About this exercise: Would you please write out each of the entries below exactly, omitting pictures?

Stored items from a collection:
- Opening Delimiter -

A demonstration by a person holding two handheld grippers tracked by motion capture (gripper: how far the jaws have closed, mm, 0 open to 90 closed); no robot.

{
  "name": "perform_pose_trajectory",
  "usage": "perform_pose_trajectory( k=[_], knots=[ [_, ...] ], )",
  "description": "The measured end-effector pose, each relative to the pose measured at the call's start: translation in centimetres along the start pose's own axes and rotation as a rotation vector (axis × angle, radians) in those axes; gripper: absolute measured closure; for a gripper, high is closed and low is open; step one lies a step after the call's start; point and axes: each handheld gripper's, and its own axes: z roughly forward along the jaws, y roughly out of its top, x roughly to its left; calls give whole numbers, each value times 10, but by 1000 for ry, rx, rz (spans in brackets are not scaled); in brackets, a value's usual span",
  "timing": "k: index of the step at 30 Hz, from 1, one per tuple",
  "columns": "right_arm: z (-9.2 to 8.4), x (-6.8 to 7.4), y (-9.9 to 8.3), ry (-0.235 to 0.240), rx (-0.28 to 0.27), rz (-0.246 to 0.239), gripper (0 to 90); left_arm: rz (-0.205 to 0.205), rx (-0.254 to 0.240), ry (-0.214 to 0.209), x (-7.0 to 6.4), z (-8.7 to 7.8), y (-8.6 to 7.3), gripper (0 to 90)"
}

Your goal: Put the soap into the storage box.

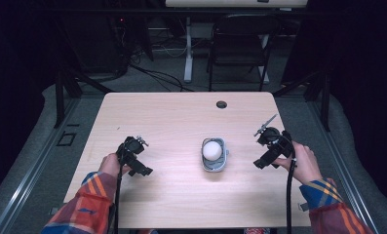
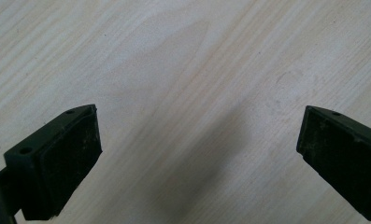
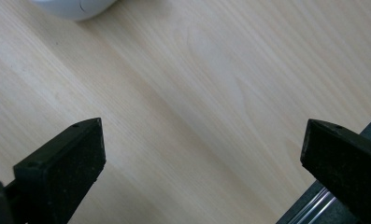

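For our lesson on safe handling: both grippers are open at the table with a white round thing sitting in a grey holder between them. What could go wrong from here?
1. The white ball only rests in the shallow grey holder; a sideways nudge might roll it out.
2. The right gripper sits near the table edge, and the right gripper view shows that edge close by, so its cable might snag there.
3. The left gripper is open over bare wood, far from the holder, so a rushed reach could knock it.

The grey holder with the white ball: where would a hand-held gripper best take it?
Probably across the grey holder's long side walls, coming from above: it sits flat and its narrow width suits open jaws. The white ball fills the far end, so grip nearer the bare near end.
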Motion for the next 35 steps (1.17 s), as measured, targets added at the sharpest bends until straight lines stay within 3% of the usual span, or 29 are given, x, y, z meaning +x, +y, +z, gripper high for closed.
perform_pose_trajectory(
  k=[2,3,10,13,18,20,21,23,24,29,30,31,34,35],
  knots=[
    [2,-2,-6,-10,15,1,0,-1,0,0,0,0,0,0],
    [5,-2,-10,4,0,24,0,-1,2,0,0,0,0,0],
    [13,-6,-29,-4,48,26,0,-1,0,2,0,0,0,0],
    [18,-5,-39,-10,15,59,0,0,-1,3,0,0,0,0],
    [31,-6,-57,0,21,89,0,-3,-1,1,0,0,-1,0],
    [38,-7,-66,-6,80,73,0,-1,0,1,0,-1,-1,0],
    [38,-8,-67,-9,125,41,0,-1,-1,1,-1,-1,-1,0],
    [41,-8,-70,-16,131,50,0,1,-1,1,-1,-1,-1,0],
    [44,-6,-74,-8,97,89,0,1,0,1,-1,0,-1,0],
    [49,-6,-78,6,100,108,2,6,3,-2,-1,-1,0,0],
    [54,-4,-80,4,65,138,6,7,3,-2,-1,-1,0,0],
    [50,-6,-77,-10,136,85,12,8,3,-2,-1,-1,0,0],
    [52,-7,-76,-11,163,73,17,8,2,-2,-2,-1,0,0],
    [54,-6,-78,-9,134,98,19,7,1,-2,-2,0,0,0]
  ],
)
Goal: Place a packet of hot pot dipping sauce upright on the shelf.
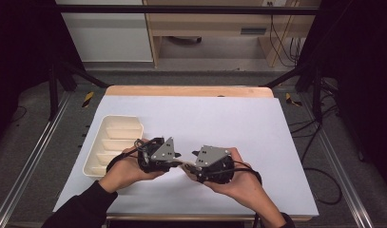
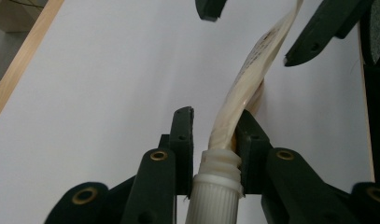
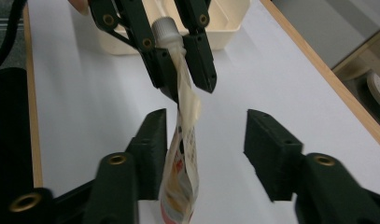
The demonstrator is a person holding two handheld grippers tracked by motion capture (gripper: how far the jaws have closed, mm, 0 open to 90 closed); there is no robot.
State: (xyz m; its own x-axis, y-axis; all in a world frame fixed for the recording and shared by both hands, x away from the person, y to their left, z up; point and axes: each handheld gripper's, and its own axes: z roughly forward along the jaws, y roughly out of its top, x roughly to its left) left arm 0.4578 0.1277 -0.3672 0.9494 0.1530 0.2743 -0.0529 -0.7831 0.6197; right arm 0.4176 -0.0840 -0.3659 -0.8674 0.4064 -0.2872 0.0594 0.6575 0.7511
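Two hands reach in from six o'clock in the high view, each carrying a gripper, and between them passes a soft squeeze pouch with a white screw cap (image 2: pixel 214 198). At this moment the left gripper (image 1: pixel 178 155) is clenched on the pouch (image 2: pixel 246 86) just below its cap, both jaws pressing the neck, while the right gripper (image 3: pixel 204 144) stands released: its jaws are parted, with the printed lower half of the pouch (image 3: pixel 180 186) hanging between them, against one jaw at most. Judging by this, the pouch has been handed from right to left, and setting it down remains to be done; the cream tray (image 1: pixel 116 142), sitting at nine o'clock of the grippers with its ribbed compartments bare, looks the likely destination. Pouch and grippers hover low over the near-middle of a white sheet (image 1: pixel 238 118) covering the table, whose wooden edge (image 1: pixel 188 90) shows at twelve o'clock. Beyond it stand pale cabinets (image 1: pixel 105 35) and a wooden desk frame (image 1: pixel 155 45), with black cables (image 1: pixel 319 137) trailing over grey floor at three o'clock.
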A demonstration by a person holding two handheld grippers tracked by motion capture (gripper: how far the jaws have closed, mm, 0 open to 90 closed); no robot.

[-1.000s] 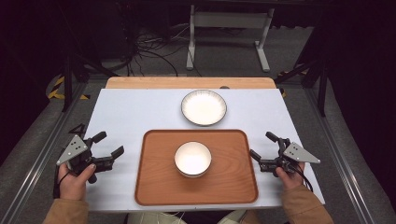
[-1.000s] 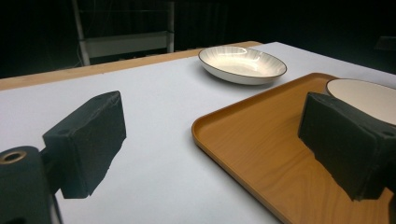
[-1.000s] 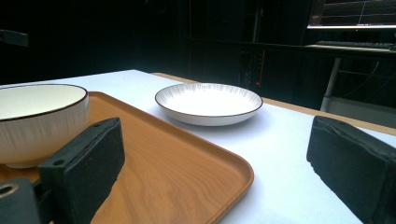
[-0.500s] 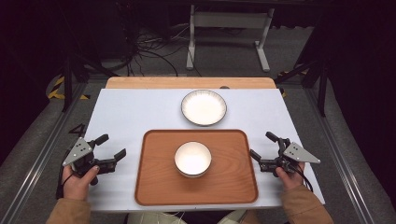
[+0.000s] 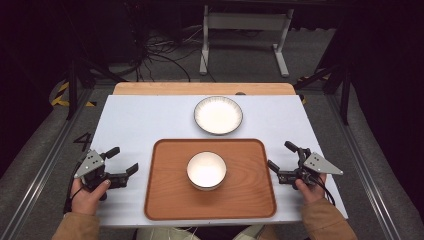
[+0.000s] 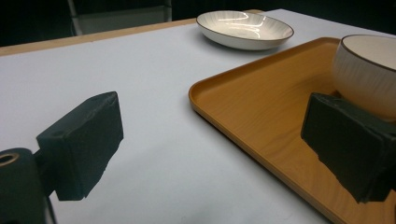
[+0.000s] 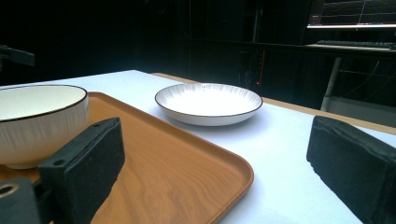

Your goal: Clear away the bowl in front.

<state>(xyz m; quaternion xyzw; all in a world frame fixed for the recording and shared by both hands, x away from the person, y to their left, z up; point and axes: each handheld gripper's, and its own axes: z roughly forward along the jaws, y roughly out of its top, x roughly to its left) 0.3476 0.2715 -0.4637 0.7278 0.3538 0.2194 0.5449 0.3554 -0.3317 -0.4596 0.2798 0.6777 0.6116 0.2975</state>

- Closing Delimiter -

Written solution:
A demonstration by a person holding two handheld grippers tracked by motion capture (gripper: how far the jaws have closed, mm, 0 open to 90 closed); no robot.

{
  "name": "perform_pose_trajectory",
  "usage": "perform_pose_trajectory( k=[_], knots=[ [_, ...] ], )",
  "description": "The measured end-effector pose, each relative to the pose measured at the call's start: translation in centimetres along the start pose's own axes and rotation as a rotation vector (axis × angle, radians) in those axes; gripper: absolute measured closure; for a gripper, high is closed and low is open; step one lies a step after the call's start; point and axes: each handheld gripper's, and its own axes: z roughly forward along the jaws, y roughly out of its top, x roughly to its left; calls give whole numbers, each value times 10, but by 1000 for ry, rx, rz (spans in brackets are not scaled); in brackets, a value's usual span",
  "timing": "k: index of the step at 30 Hz, from 1, one per tuple",
  "columns": "right_arm: z (-9.2 to 8.4), x (-6.8 to 7.4), y (-9.9 to 8.3), ry (-0.235 to 0.240), rx (-0.28 to 0.27), rz (-0.246 to 0.239), gripper (0 to 90); left_arm: rz (-0.205 to 0.205), rx (-0.254 to 0.240), ry (-0.214 to 0.209), x (-7.0 to 6.4), z (-8.7 to 7.8), y (-8.6 to 7.3), gripper (0 to 90)"
}

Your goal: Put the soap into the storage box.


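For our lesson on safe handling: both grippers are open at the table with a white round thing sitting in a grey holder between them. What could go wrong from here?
1. The white ball only rests in the shallow grey holder; a sideways nudge might roll it out.
2. The right gripper sits near the table edge, and the right gripper view shows that edge close by, so its cable might snag there.
3. The left gripper is open over bare wood, far from the holder, so a rushed reach could knock it.

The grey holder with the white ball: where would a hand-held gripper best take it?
Probably across the grey holder's long side walls, coming from above: it sits flat and its narrow width suits open jaws. The white ball fills the far end, so grip nearer the bare near end.
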Motion for the next 35 steps (1.17 s), as measured, targets added at the sharpest bends until straight lines stay within 3% of the usual span, or 29 are given, x, y, z meaning +x, +y, +z, gripper high for closed.
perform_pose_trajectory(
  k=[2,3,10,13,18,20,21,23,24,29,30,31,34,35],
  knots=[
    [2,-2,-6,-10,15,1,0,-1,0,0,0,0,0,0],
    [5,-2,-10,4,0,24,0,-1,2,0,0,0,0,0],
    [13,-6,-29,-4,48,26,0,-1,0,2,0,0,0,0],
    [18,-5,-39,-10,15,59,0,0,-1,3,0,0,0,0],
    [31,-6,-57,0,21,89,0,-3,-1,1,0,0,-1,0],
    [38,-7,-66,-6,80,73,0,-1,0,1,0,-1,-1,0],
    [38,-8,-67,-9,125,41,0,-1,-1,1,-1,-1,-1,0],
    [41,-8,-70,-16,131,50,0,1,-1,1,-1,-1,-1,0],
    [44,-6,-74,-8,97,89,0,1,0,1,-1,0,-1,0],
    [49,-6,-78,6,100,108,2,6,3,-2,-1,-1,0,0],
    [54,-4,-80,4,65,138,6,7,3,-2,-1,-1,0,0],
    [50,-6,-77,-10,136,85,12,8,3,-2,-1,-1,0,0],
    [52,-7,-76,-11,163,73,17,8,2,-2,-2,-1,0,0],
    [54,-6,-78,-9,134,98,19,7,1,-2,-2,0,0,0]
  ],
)
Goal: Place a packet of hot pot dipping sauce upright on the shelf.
The demonstrator is a person holding two handheld grippers tracked by motion capture (gripper: how far the jaws have closed, mm, 0 open to 90 closed); there is no robot.
State: (xyz m; its own x-axis, y-axis; all in a world frame fixed for the recording and shared by both hands, x away from the person, y to their left, z up; point and axes: each handheld gripper's, and its own axes: z roughly forward along the jaws, y roughly out of its top, x roughly to its left) left arm 0.4578 0.1277 -0.3672 0.9494 0.1530 0.2743 -0.0529 -0.7831 0.6197; right arm 0.4176 -0.0840 -0.3659 -0.8674 0.4064 -0.2872 0.0594 0.6575 0.7511
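Two hands reach in from six o'clock in the high view, each carrying a gripper, and between them passes a soft squeeze pouch with a white screw cap (image 2: pixel 214 198). At this moment the left gripper (image 1: pixel 178 155) is clenched on the pouch (image 2: pixel 246 86) just below its cap, both jaws pressing the neck, while the right gripper (image 3: pixel 204 144) stands released: its jaws are parted, with the printed lower half of the pouch (image 3: pixel 180 186) hanging between them, against one jaw at most. Judging by this, the pouch has been handed from right to left, and setting it down remains to be done; the cream tray (image 1: pixel 116 142), sitting at nine o'clock of the grippers with its ribbed compartments bare, looks the likely destination. Pouch and grippers hover low over the near-middle of a white sheet (image 1: pixel 238 118) covering the table, whose wooden edge (image 1: pixel 188 90) shows at twelve o'clock. Beyond it stand pale cabinets (image 1: pixel 105 35) and a wooden desk frame (image 1: pixel 155 45), with black cables (image 1: pixel 319 137) trailing over grey floor at three o'clock.
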A demonstration by a person holding two handheld grippers tracked by motion capture (gripper: how far the jaws have closed, mm, 0 open to 90 closed); no robot.

[-1.000s] 
[-1.000s] 
[-1.000s] 
[-0.500s] 
[+0.000s] 
[+0.000s] 
[+0.000s] 

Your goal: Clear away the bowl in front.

<state>(xyz m; quaternion xyzw; all in a world frame fixed for the recording and shared by both hands, x away from the person, y to their left, z up; point and axes: each handheld gripper's, and its own axes: z roughly forward along the jaws, y roughly out of its top, x roughly to its left) 0.3476 0.2715 -0.4637 0.7278 0.3538 0.2194 0.5449 0.3554 -0.3317 -0.4596 0.2798 0.6777 0.6116 0.2975</state>

Nothing else belongs to this exercise.